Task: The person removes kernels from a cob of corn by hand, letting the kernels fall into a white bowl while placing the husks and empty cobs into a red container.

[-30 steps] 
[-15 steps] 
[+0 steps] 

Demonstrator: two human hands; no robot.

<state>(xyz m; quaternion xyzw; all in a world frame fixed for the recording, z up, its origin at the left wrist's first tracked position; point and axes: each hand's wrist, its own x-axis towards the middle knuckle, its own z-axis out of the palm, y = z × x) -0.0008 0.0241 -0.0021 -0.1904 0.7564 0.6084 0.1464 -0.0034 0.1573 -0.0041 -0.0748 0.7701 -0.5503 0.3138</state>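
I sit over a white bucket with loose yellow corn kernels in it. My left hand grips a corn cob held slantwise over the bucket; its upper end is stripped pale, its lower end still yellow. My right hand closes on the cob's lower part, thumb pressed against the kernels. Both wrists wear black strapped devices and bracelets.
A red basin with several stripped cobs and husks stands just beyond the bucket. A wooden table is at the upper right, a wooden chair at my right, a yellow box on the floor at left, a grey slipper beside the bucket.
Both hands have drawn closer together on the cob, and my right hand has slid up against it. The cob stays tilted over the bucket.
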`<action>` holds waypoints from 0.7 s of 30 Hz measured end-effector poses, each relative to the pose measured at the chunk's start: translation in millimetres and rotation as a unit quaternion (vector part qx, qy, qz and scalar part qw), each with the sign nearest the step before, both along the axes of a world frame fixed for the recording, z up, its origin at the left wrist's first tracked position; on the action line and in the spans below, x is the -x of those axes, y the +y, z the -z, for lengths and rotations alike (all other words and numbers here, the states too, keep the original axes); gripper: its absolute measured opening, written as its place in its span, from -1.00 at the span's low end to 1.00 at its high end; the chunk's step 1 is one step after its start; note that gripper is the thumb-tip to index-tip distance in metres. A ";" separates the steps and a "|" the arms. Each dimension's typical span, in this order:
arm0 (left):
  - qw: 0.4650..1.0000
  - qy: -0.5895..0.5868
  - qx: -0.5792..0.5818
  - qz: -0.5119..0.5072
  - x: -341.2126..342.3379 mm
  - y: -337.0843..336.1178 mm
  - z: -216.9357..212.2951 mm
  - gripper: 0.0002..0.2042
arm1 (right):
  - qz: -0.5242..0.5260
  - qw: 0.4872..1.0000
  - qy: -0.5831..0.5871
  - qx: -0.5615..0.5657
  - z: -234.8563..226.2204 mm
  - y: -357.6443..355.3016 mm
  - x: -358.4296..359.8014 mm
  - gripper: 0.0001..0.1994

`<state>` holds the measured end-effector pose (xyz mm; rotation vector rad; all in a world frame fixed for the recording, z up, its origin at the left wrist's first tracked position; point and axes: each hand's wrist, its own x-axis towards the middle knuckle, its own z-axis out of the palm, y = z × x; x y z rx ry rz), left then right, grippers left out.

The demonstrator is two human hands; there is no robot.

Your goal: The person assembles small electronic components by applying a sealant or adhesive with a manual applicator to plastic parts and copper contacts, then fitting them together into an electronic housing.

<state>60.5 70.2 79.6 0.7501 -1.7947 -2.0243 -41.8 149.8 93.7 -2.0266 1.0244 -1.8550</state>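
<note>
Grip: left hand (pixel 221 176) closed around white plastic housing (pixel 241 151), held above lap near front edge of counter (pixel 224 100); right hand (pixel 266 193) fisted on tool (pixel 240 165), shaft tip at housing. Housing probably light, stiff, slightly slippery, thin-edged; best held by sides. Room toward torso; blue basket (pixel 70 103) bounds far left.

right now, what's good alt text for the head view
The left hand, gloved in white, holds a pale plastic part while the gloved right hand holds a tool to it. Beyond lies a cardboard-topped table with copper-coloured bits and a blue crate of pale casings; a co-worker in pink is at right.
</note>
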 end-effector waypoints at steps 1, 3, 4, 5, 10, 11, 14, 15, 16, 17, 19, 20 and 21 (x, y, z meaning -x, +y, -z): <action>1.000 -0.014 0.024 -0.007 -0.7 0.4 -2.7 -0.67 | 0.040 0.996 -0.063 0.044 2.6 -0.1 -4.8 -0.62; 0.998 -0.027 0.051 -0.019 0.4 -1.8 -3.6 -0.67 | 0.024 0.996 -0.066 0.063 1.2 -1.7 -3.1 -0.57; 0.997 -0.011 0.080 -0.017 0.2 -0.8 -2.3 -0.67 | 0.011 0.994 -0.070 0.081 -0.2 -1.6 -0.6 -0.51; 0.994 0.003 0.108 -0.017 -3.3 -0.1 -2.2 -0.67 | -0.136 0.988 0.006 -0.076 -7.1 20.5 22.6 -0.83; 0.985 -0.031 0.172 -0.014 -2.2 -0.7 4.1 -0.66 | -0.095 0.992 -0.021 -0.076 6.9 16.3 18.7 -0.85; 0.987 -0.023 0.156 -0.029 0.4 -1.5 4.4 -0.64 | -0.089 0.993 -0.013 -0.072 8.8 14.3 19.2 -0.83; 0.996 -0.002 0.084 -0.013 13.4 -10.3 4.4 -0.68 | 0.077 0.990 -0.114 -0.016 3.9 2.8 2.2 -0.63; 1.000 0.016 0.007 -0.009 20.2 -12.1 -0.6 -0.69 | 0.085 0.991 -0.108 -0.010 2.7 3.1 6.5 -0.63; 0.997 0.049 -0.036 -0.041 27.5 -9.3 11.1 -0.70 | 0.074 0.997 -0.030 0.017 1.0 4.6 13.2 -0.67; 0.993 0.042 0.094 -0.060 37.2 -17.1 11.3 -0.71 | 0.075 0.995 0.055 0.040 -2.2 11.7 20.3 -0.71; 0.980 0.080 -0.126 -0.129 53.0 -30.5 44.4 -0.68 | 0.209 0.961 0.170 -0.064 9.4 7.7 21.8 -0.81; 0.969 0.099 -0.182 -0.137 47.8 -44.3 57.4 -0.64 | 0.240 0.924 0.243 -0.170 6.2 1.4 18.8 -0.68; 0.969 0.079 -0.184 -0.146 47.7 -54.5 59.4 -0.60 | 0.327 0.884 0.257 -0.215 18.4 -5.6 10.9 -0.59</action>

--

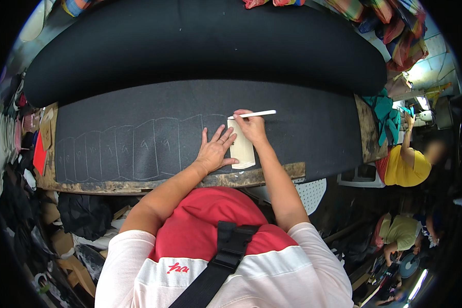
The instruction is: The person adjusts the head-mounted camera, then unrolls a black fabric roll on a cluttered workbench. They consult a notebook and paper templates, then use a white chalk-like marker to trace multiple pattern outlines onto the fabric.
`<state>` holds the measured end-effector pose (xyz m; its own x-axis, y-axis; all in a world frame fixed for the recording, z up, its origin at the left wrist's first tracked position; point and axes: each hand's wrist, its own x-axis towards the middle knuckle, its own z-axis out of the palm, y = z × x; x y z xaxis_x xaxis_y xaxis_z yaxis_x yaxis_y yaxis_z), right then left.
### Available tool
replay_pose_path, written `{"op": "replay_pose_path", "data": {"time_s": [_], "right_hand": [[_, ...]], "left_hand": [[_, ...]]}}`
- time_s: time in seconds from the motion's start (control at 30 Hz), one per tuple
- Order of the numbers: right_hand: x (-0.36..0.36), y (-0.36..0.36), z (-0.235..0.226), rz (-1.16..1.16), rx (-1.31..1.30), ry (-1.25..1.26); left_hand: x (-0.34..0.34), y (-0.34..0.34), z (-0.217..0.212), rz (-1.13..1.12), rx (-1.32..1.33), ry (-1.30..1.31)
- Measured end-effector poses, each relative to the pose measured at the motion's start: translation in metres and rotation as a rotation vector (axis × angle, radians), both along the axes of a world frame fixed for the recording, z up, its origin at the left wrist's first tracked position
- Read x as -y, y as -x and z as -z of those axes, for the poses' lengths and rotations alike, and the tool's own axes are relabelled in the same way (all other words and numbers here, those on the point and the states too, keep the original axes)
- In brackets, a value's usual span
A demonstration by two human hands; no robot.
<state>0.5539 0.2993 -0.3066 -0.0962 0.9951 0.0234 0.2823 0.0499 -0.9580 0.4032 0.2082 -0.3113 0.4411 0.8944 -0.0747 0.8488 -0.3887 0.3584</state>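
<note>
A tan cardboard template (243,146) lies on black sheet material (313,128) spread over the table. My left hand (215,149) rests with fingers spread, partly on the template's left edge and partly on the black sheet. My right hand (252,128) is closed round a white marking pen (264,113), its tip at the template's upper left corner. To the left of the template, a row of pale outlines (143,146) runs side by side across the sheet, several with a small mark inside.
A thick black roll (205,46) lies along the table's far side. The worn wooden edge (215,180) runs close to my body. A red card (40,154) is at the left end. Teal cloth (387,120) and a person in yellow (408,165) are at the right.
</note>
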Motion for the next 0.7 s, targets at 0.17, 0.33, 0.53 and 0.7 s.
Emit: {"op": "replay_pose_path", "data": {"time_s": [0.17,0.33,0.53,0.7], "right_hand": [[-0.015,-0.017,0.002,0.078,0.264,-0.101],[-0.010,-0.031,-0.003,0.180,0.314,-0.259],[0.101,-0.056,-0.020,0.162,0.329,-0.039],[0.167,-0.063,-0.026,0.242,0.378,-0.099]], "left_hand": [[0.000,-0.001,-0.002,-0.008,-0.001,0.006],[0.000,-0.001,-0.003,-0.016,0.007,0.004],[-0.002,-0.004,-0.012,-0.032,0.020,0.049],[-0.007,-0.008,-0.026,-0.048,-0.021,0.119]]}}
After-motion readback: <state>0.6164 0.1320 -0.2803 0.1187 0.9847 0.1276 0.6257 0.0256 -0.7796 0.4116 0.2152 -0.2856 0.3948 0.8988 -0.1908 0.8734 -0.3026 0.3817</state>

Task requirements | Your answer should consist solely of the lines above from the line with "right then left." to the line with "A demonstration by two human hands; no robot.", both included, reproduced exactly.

The answer |
`<state>` holds the measured end-effector pose (xyz m; its own x-axis, y-axis; all in a world frame fixed for the recording, z up, its origin at the left wrist's first tracked position; point and axes: each hand's wrist, its own x-axis towards the middle knuckle, its own z-axis out of the palm, y = z × x; x y z xaxis_x xaxis_y xaxis_z yaxis_x yaxis_y yaxis_z), right then left.
### Available tool
replay_pose_path, written `{"op": "replay_pose_path", "data": {"time_s": [_], "right_hand": [[_, ...]], "left_hand": [[_, ...]]}}`
- time_s: time in seconds from the motion's start (control at 30 Hz), one per tuple
- Order of the numbers: right_hand: x (-0.36..0.36), y (-0.36..0.36), z (-0.235..0.226), rz (-1.16..1.16), rx (-1.31..1.30), ry (-1.25..1.26); left_hand: x (-0.34..0.34), y (-0.34..0.34), z (-0.217..0.212), rz (-1.13..1.12), rx (-1.32..1.33), ry (-1.30..1.31)
- Measured end-effector poses, each relative to the pose measured at the motion's start: translation in metres and rotation as a rotation vector (axis × angle, radians), both along the axes of a world frame fixed for the recording, z up, its origin at the left wrist's first tracked position
- Read x as -y, y as -x and z as -z of those axes, for the poses' lengths and rotations alike, and the tool's own axes are relabelled in the same way (all other words and numbers here, those on the point and the states too, keep the original axes)
- In brackets, a value's usual span
A demonstration by two human hands; no robot.

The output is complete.